- Instructions to follow: Which lines of the material contain the word "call"? Show each one.

------------------------------------------------------------

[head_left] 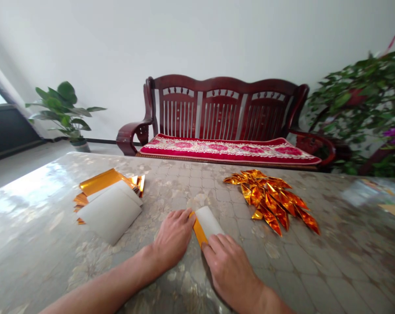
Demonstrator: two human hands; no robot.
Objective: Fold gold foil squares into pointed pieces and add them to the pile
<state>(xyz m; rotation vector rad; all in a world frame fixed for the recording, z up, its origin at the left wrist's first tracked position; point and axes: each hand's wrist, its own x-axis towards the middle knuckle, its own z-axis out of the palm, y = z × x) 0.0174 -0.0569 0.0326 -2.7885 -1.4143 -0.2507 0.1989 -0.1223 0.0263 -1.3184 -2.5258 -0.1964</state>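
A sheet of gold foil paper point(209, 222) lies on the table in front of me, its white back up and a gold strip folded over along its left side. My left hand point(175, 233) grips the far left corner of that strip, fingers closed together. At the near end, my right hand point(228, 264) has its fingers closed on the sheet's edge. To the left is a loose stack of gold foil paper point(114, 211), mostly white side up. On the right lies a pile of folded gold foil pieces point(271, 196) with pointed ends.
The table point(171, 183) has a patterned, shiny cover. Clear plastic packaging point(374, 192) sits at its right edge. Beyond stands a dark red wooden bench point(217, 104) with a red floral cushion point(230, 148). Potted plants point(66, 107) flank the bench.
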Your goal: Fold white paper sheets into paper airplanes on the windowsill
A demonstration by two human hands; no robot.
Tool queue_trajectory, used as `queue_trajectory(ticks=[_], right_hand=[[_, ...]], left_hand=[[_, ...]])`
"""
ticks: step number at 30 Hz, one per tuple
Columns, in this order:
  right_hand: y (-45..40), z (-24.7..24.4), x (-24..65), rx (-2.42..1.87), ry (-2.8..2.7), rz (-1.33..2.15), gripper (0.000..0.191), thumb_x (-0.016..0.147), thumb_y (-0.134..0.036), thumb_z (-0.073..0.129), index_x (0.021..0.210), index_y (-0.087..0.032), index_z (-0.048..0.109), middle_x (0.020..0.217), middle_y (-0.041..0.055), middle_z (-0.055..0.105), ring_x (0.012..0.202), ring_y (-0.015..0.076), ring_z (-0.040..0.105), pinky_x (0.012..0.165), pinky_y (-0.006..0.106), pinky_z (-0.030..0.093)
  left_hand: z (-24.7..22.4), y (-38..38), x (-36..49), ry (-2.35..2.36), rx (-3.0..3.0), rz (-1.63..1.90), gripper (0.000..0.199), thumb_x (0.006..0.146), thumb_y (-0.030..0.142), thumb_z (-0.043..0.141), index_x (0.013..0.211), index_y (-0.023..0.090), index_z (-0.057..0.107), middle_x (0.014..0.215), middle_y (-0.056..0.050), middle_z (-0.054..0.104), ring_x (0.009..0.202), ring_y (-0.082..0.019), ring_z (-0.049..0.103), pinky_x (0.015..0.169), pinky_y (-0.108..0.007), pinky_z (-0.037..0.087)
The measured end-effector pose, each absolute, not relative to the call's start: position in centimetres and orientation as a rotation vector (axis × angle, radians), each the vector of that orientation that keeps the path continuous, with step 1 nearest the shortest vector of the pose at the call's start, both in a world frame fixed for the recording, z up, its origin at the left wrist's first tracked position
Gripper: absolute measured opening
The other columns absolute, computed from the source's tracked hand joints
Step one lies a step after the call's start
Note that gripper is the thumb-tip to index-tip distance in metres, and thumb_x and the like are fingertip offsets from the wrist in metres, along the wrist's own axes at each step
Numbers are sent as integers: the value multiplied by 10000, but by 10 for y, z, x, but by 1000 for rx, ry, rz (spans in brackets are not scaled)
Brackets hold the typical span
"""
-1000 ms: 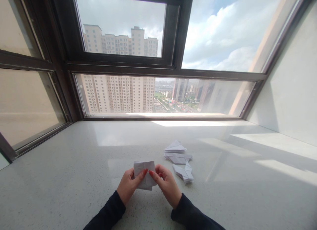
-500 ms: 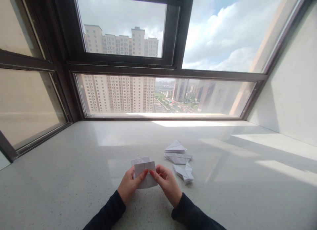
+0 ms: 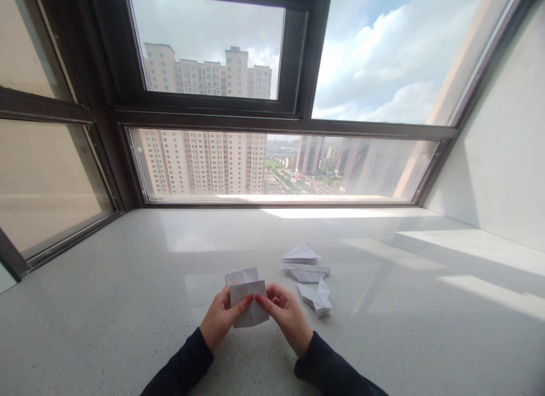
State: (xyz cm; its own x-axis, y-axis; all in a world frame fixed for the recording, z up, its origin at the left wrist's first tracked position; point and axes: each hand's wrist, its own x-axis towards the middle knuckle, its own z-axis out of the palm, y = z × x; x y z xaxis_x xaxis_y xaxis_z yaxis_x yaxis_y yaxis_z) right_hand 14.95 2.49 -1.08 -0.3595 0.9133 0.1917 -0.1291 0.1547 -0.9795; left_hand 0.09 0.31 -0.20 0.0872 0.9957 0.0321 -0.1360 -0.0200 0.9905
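Between my hands is a folded white paper [image 3: 251,313], roughly square, with a crease down its middle and a second flap standing up behind it. My left hand [image 3: 222,319] is closed on its left side, the thumb pressed on the front face. From the right, my right hand [image 3: 287,315] pinches the same sheet, its thumb close to the other thumb near the crease. Most of the other fingers are hidden behind the paper.
Folded white paper pieces lie just beyond my right hand: a triangular stack [image 3: 301,253], a flat pointed stack [image 3: 305,272] and an angular stack [image 3: 315,298]. They rest on a pale speckled sill [image 3: 128,305]. A dark window frame [image 3: 281,205] borders its far edge.
The rear flap now shows more above the front one, so the folded paper looks slightly more spread apart. Both hands keep their hold, almost in the same place.
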Motion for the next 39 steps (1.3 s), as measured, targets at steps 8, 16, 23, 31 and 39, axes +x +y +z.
queue_trajectory(ticks=[8,16,23,31,39], right_hand=[[25,-9,149,-803,-1422,1459,344,593,-492,633,639,-161,553,564,-19,530,496,101,451,456,216,340],[25,-10,148,-866,-1458,1371,349,599,-488,626,577,-161,507,519,-38,476,465,84,397,429,204,296],[27,-14,149,-939,-1516,1298,376,588,-525,610,574,-162,513,523,-33,486,469,90,392,440,209,292],[32,-20,151,-1006,-1570,1211,410,604,-558,572,560,-155,512,495,-44,432,466,86,354,439,210,268],[33,-20,153,-982,-1547,1242,398,615,-544,575,571,-152,521,517,-35,452,489,91,371,456,214,287]], left_hand=[[-4,6,-1,1031,1167,1206,403,562,403,676,841,122,601,795,-55,646,717,-185,560,655,-284,435],[-2,5,1,1138,1225,1204,409,576,430,651,837,122,590,784,-58,627,697,-189,553,633,-288,437],[-2,2,0,1101,1324,1248,406,661,488,550,846,131,608,734,-27,587,705,-165,507,647,-255,400],[5,-3,1,1045,1242,1273,705,708,473,508,1299,234,210,1185,-66,479,900,-196,518,731,-253,406],[6,-4,4,1051,1088,1181,758,649,574,505,1247,141,335,931,-83,607,769,-192,556,648,-267,434]])
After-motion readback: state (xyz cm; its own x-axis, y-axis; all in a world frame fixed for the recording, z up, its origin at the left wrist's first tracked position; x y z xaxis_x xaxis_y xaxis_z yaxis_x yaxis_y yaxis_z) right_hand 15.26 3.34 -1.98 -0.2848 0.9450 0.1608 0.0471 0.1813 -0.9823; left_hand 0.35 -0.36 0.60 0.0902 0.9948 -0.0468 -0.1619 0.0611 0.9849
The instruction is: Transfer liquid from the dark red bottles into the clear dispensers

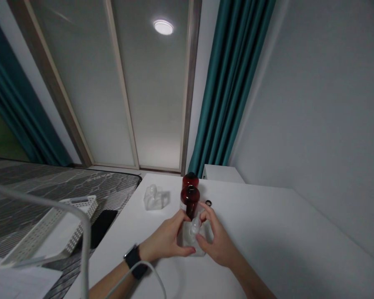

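A clear, square-sided bottle (189, 237) stands upright on the white table between my hands, partly covered by them. My left hand (170, 236) is closed around its left side, thumb toward me and fingers on the far side. My right hand (217, 236) curls its thumb and fingers about the clear, rounded top (195, 225) of this bottle. Just beyond it stands an open dark-red bottle (189, 199), and behind that a second dark-red bottle (190, 180) with a black cap. A black ring-like cap (208, 203) lies to their right. Another clear bottle (153, 198) stands at the left.
On the left are a white perforated basket (43, 238), a black flat object (102, 228) and white paper (21, 280) on a grey striped surface. A pale curved tube (84, 249) crosses the left foreground. A white cabinet (222, 173) adjoins the table's far edge.
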`<state>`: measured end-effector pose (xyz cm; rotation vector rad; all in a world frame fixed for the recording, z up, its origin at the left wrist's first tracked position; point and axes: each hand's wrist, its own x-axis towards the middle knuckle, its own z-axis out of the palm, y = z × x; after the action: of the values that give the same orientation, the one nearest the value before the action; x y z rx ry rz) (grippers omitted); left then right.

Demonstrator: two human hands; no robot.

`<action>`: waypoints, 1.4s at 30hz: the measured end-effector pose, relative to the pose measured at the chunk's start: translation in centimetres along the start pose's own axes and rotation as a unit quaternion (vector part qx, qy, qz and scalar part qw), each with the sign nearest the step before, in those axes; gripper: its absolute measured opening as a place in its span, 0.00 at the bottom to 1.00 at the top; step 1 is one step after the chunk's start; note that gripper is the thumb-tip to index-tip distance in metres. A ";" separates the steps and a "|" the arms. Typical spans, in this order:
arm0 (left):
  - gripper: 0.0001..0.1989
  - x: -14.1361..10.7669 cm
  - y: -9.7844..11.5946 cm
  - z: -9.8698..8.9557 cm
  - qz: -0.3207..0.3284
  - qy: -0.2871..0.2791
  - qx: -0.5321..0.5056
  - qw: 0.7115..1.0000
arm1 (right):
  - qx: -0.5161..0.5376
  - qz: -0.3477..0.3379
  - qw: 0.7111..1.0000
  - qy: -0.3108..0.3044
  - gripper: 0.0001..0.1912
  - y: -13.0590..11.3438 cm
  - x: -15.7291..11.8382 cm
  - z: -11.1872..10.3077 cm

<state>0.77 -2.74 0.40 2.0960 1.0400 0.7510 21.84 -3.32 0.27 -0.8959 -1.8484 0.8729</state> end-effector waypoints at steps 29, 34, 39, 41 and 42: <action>0.27 0.1 -0.2 0.2 0.013 0.006 0.016 1.000 | 0.055 0.009 0.998 0.004 0.43 0.4 0.0 1.1; 0.27 0.2 -0.2 0.1 0.007 0.007 0.017 1.000 | 0.007 0.019 0.999 0.029 0.40 0.3 0.0 0.9; 0.27 0.2 -0.2 0.2 0.010 0.004 0.010 1.000 | 0.004 0.049 0.999 0.016 0.42 -0.1 0.0 1.2; 0.27 0.2 -0.2 0.2 0.015 0.003 0.002 1.000 | 0.022 0.028 0.999 0.004 0.42 -0.2 -0.1 1.1; 0.27 0.1 -0.3 0.2 0.016 0.003 0.000 1.000 | 0.028 0.015 0.999 -0.001 0.42 -0.2 -0.1 1.1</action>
<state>0.85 -2.54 0.11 2.1169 1.0113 0.7739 20.86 -3.76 0.00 -0.8904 -1.8068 0.9393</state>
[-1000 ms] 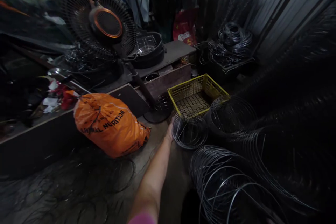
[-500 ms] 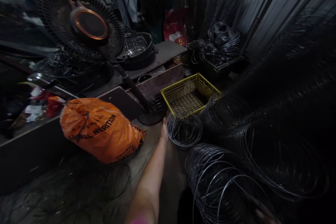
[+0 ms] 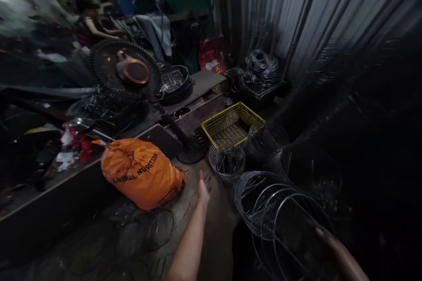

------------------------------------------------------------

- Reply to the exercise:
The measured end-effector pose, each absolute, not relative to the call's start: position in centimetres and orientation as a rotation vector (axis × angle, radians), each the vector of that orientation that keeps the path continuous, with step 1 nearest the shortest vector of the pose at the call's start, both in a world frame fixed for the recording, z up, its origin at the left wrist's first tracked position
Step one lies a step after the call's start

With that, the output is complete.